Recall that, if we have a polynomial [tex]p(t) = c_0 + c_1t + \cdots +c_{n-1}t^{n-1}[/tex], its derivative is [tex]p'(t) = c_1 + 2c_2t +\cdots +(n-1)c_{n-1}t^{n-2}[/tex], i.e. [tex]p' = Dp[/tex]. In order to construct the matrix representation of a linear transformation we must evaluate the transformation at the elements of the base. In this case we must find
[tex]\{D1, Dt, Dt^2,\ldots, Dt^{n-1}\}[/tex].
It is no difficult to notice that
[tex]\{D1, Dt, Dt^2,\ldots, Dt^{n-1}\} = \{0, 1, 2t, \ldtos, (n-1)t^{n-2}\}.[/tex]
The next step is to write the image of each element of the base as a linear combination of the base of [tex]P_{n-2}[/tex]. Then,
[tex] 0 = 0*1+0*t+\cdots + 0*t^{n-2}[/tex]
[tex] 1 = 1*1+0*t+\cdots + 0*t^{n-2}[/tex]
[tex] 2t = 0*1+2*t+\cdots + 0*t^{n-2}[/tex]
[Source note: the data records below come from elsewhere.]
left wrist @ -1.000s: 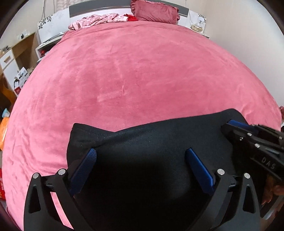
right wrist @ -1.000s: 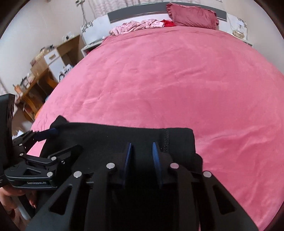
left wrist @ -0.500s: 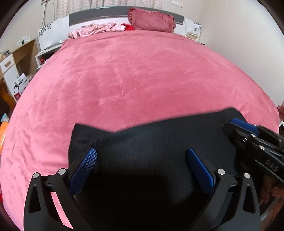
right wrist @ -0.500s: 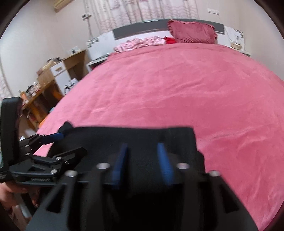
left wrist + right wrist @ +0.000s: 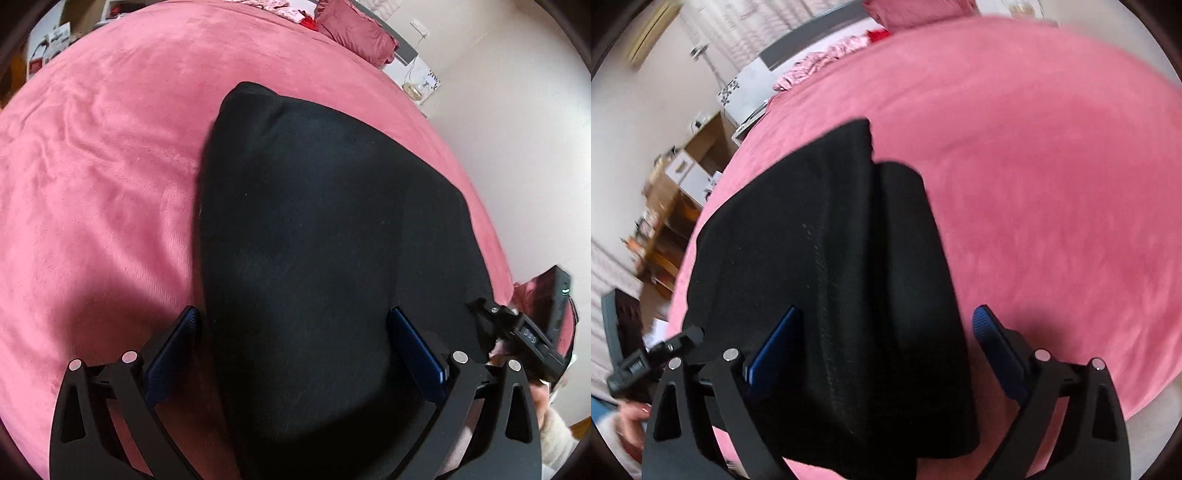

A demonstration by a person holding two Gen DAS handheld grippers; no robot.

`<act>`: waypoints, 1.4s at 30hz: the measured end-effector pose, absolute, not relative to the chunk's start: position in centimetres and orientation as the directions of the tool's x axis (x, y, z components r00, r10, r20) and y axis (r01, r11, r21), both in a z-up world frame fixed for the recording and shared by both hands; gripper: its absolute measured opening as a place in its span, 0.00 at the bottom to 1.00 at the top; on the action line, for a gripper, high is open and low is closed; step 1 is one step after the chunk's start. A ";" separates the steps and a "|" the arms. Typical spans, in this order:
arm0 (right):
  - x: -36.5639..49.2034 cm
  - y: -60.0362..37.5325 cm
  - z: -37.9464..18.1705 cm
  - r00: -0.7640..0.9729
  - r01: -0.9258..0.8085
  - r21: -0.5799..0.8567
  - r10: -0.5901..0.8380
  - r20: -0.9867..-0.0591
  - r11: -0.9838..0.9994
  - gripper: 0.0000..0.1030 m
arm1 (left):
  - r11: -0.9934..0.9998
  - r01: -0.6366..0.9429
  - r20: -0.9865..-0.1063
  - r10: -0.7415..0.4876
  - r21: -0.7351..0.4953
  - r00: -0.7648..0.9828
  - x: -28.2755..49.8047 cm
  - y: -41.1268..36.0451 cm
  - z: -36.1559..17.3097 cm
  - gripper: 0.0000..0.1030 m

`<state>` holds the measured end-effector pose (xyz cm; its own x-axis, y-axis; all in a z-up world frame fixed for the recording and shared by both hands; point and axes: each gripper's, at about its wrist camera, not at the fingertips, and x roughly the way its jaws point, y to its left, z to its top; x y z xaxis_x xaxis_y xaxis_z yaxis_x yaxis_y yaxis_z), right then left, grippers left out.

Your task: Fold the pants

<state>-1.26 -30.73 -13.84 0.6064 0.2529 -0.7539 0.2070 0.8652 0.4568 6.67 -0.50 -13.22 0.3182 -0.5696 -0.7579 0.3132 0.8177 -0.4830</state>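
Observation:
The black pants (image 5: 325,240) lie folded in a compact stack on the pink bed cover (image 5: 96,177). They also show in the right wrist view (image 5: 827,266), with a seam running down the top layer. My left gripper (image 5: 295,325) is open and empty, its blue pads spread over the near end of the stack. My right gripper (image 5: 890,325) is open and empty too, hovering over the near right part of the pants. The right gripper shows at the right edge of the left wrist view (image 5: 517,332), and the left gripper at the lower left of the right wrist view (image 5: 653,358).
The pink cover (image 5: 1052,177) spreads wide beyond the pants. A dark pink pillow (image 5: 358,33) and crumpled pink clothes (image 5: 816,66) lie at the headboard. Wooden shelves and drawers (image 5: 676,199) stand to the left of the bed, a wall (image 5: 517,129) to the right.
My right gripper has opened and let go of the pants. Both grippers have risen and tilted down over the stack, which now lies released on the bed.

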 end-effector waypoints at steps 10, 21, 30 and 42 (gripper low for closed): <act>-2.5 -32.8 -14.6 0.555 0.235 0.634 0.434 -0.710 0.737 0.92 | 0.743 0.405 -0.732 -0.645 -0.533 0.220 3.7 1.0 -13.1 0.97; -2.4 -32.0 -11.2 0.601 0.131 0.623 0.437 -0.669 0.771 0.49 | 0.728 0.505 -0.733 -0.636 -0.464 0.243 1.3 0.1 -10.0 0.54; -2.4 -29.6 -4.7 0.723 -0.040 0.482 0.359 -0.590 0.875 0.47 | 0.718 0.645 -0.682 -0.611 -0.263 0.402 0.8 -1.2 -3.6 0.48; 10.0 -31.0 -3.9 0.812 -0.052 0.444 0.297 -0.503 0.894 0.47 | 0.758 0.650 -0.615 -0.535 -0.046 0.580 12.4 -5.7 -0.7 0.48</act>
<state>9.97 -31.01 -3.90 0.8119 0.2969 -0.5027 -0.0519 0.8943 0.4444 12.39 -5.69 -0.69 0.5798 -0.5347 -0.6147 0.6501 0.7584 -0.0465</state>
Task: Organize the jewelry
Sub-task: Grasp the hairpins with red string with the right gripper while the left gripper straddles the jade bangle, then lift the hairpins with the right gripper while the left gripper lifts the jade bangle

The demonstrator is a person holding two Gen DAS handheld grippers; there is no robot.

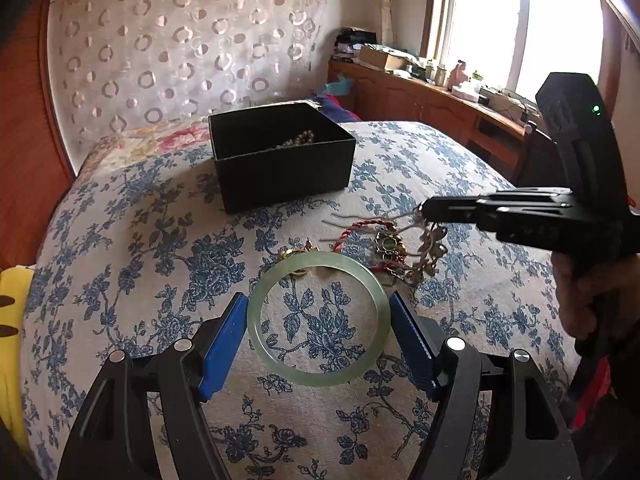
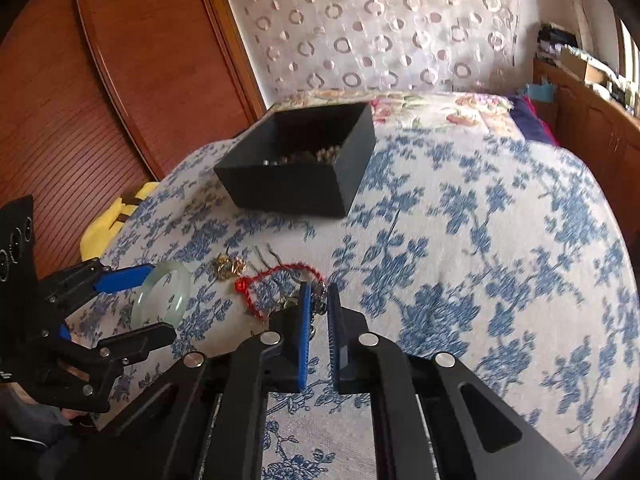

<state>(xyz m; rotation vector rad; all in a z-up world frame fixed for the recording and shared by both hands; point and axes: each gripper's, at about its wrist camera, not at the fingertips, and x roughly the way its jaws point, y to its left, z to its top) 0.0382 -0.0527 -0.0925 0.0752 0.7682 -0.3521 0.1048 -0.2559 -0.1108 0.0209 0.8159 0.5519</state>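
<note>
A pale green jade bangle (image 1: pixel 318 318) lies on the floral bedspread between the blue pads of my left gripper (image 1: pixel 316 308), which is open around it without clearly pressing it; it also shows in the right wrist view (image 2: pixel 168 296). My right gripper (image 2: pixel 318 294) is shut on a silver metal ornament (image 1: pixel 430 240) from the pile with a red cord bracelet (image 2: pixel 276 276), hairpins and gold pieces (image 2: pixel 228 268). A black open box (image 1: pixel 280 152) with beads inside stands behind; it also shows in the right wrist view (image 2: pixel 304 168).
The bed carries a blue-flowered cover (image 1: pixel 140 240). A wooden headboard (image 2: pixel 100 80) is at the left, a yellow object (image 1: pixel 12 320) at the bed's left edge. A wooden cabinet with clutter (image 1: pixel 440 92) runs under the window on the right.
</note>
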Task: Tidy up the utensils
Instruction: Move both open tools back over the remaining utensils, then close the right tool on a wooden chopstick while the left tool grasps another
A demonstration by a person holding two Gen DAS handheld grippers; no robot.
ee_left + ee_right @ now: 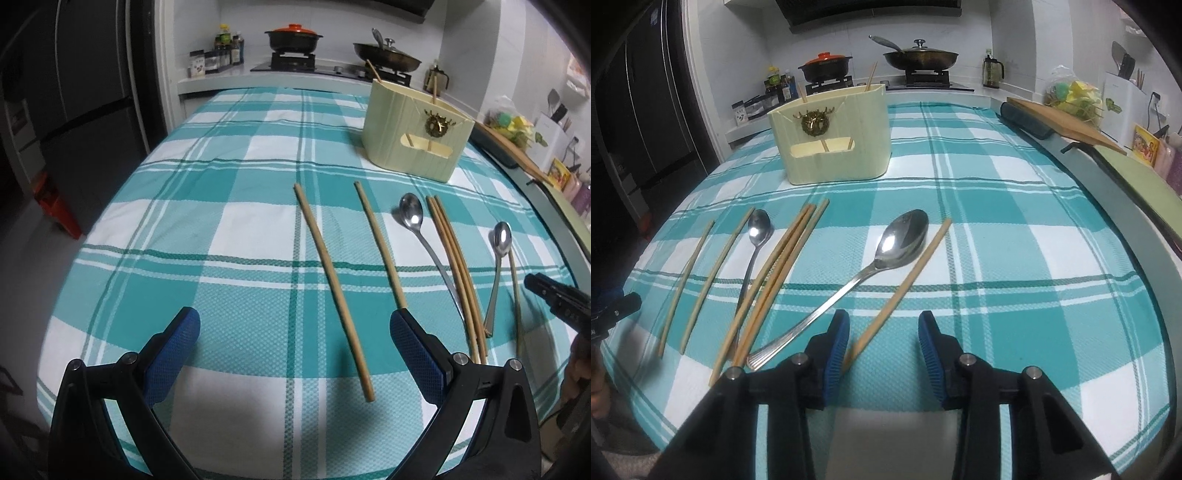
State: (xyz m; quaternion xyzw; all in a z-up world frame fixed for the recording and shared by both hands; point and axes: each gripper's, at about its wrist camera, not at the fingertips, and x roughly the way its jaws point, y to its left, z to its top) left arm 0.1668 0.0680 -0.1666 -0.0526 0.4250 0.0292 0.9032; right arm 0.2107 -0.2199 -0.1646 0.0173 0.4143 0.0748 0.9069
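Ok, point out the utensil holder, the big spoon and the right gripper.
utensil holder [834,162], right wrist view, front wall.
big spoon [905,238], right wrist view, bowl.
right gripper [882,332], right wrist view, midway between fingertips.

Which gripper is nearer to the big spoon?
Right. The right gripper hovers just beside the big spoon's handle end; the left gripper sits farther left, over the single chopsticks.

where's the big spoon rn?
The big spoon lies on the checked tablecloth just ahead of the right claw in the right wrist view, between the chopstick bundle to its left and a single chopstick at its right.
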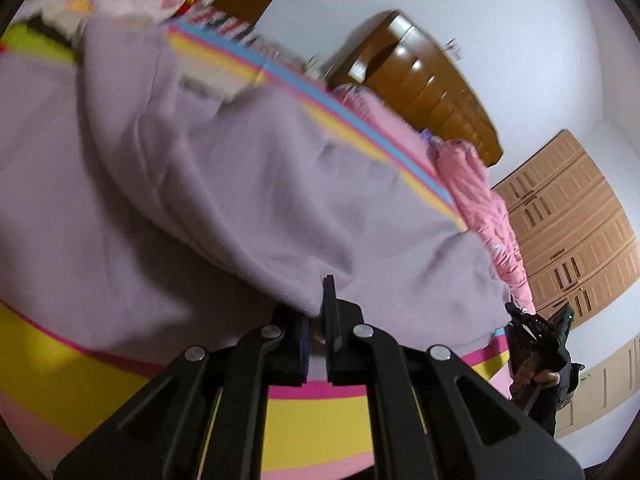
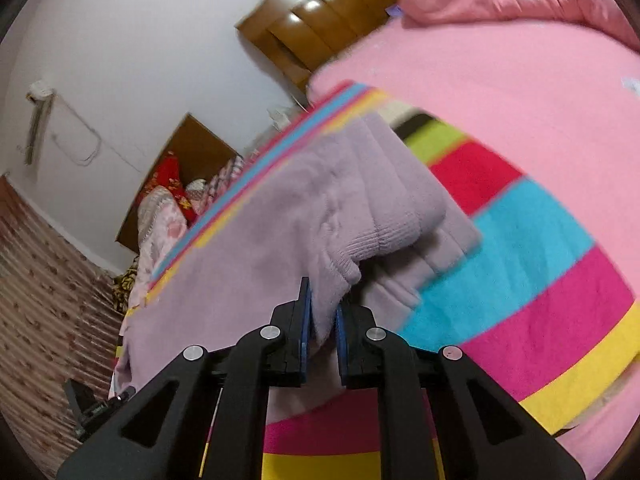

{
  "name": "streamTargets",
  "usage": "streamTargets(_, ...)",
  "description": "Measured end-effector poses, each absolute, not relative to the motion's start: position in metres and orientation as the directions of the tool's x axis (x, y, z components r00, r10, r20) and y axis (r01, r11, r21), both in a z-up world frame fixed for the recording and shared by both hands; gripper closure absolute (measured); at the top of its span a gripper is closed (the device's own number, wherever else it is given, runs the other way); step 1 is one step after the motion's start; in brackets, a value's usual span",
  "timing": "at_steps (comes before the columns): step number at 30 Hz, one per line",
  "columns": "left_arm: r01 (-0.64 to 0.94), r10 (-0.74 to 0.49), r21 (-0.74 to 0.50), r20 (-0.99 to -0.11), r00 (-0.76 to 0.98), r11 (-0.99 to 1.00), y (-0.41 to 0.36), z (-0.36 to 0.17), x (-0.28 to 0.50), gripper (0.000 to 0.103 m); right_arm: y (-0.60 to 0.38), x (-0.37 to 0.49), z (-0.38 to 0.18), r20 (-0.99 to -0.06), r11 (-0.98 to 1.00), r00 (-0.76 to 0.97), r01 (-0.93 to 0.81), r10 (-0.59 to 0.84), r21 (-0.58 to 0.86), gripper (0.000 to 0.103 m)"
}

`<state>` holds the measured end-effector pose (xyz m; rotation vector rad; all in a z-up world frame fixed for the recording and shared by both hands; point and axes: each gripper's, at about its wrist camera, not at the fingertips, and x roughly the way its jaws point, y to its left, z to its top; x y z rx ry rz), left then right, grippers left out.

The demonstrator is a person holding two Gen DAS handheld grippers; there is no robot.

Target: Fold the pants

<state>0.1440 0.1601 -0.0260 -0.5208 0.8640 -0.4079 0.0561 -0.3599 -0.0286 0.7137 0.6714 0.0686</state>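
Bright even indoor light; motion blur across both views; fisheye bending, dark corners.

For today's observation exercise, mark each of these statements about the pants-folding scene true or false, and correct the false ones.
1. The right gripper is shut on the lilac pants. True.
2. The pants are dark blue denim. False: they are lilac and look fleecy.
3. The pants lie on a striped blanket of many colours. True.
4. The left gripper stands wide open, away from the cloth. False: its jaws are shut on an edge of the pants.
5. A wooden headboard stands against the white wall. True.
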Motion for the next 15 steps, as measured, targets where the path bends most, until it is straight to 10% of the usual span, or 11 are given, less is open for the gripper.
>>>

[tex] 3t^2 = 0*1+0*t+3t^2+\cdots + 0*t^{n-2}[/tex]
and so on, until
[tex] 0 = 0*1+0*t+\cdots + (n-1)*t^{n-2}[/tex].
The coefficients of this linear combinations are written as columns of matrix, which is the representation we are looking for:
[tex] \begin{pmatrix} 0 & 1 & 0 & 0 & \cdots & 0\\ 0 & 0 & 2 & 0 & \cdots & 0\\ 0 & 0 & 0 & 3 & \cdots & 0\\ \cdot & \cdot & \cdot & \cdot & \cdots & \cdot\\ 0 & 0 & 0 & 0 & \cdots & n-1\\ 0 & 0 & 0 & 0 & \cdots & 0\end{pmatrix}[/tex].
In this case we have a matrix of dimension [tex]n\times n[/tex], because we are considering a linear transformation from [tex]P_{n-1}[/tex] to itself, rather to [tex]P_{n-2}[/tex].